# [Problem description]
Reproduce, exactly, the lines of the material below from the line containing "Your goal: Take" through the line containing "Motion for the", with both end lines included and nothing else.

# [Recorded data]
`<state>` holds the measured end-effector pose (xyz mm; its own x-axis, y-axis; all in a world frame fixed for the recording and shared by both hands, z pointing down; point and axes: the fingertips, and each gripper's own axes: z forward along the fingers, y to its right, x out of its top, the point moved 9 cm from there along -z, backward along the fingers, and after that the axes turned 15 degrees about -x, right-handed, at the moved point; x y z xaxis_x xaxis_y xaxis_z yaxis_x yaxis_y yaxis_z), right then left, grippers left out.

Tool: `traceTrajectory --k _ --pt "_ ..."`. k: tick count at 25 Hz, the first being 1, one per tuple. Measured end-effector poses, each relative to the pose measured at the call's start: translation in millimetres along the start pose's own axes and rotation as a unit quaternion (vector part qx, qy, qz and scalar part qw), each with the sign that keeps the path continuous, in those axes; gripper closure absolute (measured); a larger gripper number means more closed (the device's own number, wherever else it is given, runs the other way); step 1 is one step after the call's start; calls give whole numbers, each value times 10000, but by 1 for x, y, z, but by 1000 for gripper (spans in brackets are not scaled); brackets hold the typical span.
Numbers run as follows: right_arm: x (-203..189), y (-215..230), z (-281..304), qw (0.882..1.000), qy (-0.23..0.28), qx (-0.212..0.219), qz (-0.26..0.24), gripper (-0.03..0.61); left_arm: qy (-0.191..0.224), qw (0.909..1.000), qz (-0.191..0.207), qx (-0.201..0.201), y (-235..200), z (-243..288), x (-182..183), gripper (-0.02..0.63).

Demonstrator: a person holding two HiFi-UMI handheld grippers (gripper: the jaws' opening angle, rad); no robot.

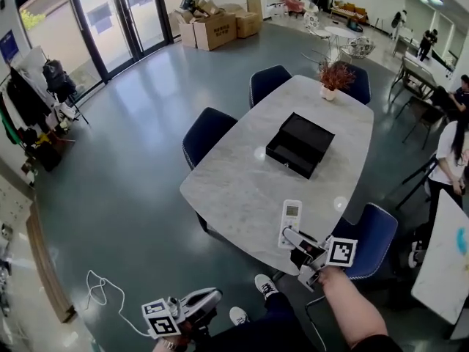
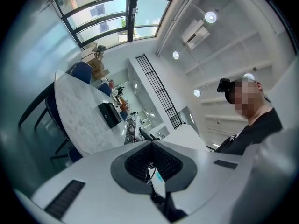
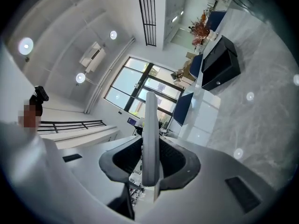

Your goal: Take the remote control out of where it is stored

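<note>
While I have the right claw (image 1: 294, 239) clenched on the remote control (image 1: 291, 221), the remote sticks out ahead of the pads over the near edge of the worktop (image 1: 234, 189), well apart from the black box (image 1: 300, 145). Its gripped end is hidden in the claw, and the right gripper view shows it edge-on only. The left claw (image 1: 211, 298) is low, off the worktop, pads together on nothing.

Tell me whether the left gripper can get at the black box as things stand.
Probably not from there: the left gripper hangs low, off the table, while the black box sits well in from the near edge. Nothing blocks the way, though.
</note>
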<state>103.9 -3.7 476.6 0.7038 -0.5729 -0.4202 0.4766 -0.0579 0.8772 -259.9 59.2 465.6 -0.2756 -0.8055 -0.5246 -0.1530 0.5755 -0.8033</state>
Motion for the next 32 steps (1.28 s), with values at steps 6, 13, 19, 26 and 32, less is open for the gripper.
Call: traceTrajectory --k 6,13,19,26,32 --pt "-62 -21 -32 9999 154 -20 -32 460 -256 9994 -75 -219 10 -21 -17 607" --pt "-112 -38 -72 9994 232 -217 156 460 -465 9973 -202 -531 18 -19 -29 607" --pt "-151 -56 -98 9998 95 -106 166 460 -680 9944 -259 -761 22 -5 -35 607" --pt "-175 -60 -147 9995 230 -34 233 460 -969 9912 -289 -858 19 27 -50 607" --pt "-165 -52 -193 9992 341 58 191 460 -1094 9889 -340 -951 25 66 -72 607"
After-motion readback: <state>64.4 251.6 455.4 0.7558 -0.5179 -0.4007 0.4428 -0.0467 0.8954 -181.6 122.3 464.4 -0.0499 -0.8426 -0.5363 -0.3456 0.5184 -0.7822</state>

# [Answer to the exercise]
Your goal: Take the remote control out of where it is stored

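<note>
While I have the right claw (image 1: 294, 239) clenched on the remote control (image 1: 291, 221), the remote sticks out ahead of the pads over the near edge of the worktop (image 1: 234, 189), well apart from the black box (image 1: 300, 145). Its gripped end is hidden in the claw, and the right gripper view shows it edge-on only. The left claw (image 1: 211, 298) is low, off the worktop, pads together on nothing.

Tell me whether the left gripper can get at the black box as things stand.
Probably not from there: the left gripper hangs low, off the table, while the black box sits well in from the near edge. Nothing blocks the way, though.
</note>
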<state>103.9 -3.7 476.6 0.7038 -0.5729 -0.4202 0.4766 -0.0579 0.8772 -259.9 59.2 465.6 -0.2756 -0.8055 -0.5246 -0.1530 0.5755 -0.8033</state>
Motion for the next 32 steps (1.28 s), with values at steps 6, 13, 19, 26 and 32, less is open for the gripper.

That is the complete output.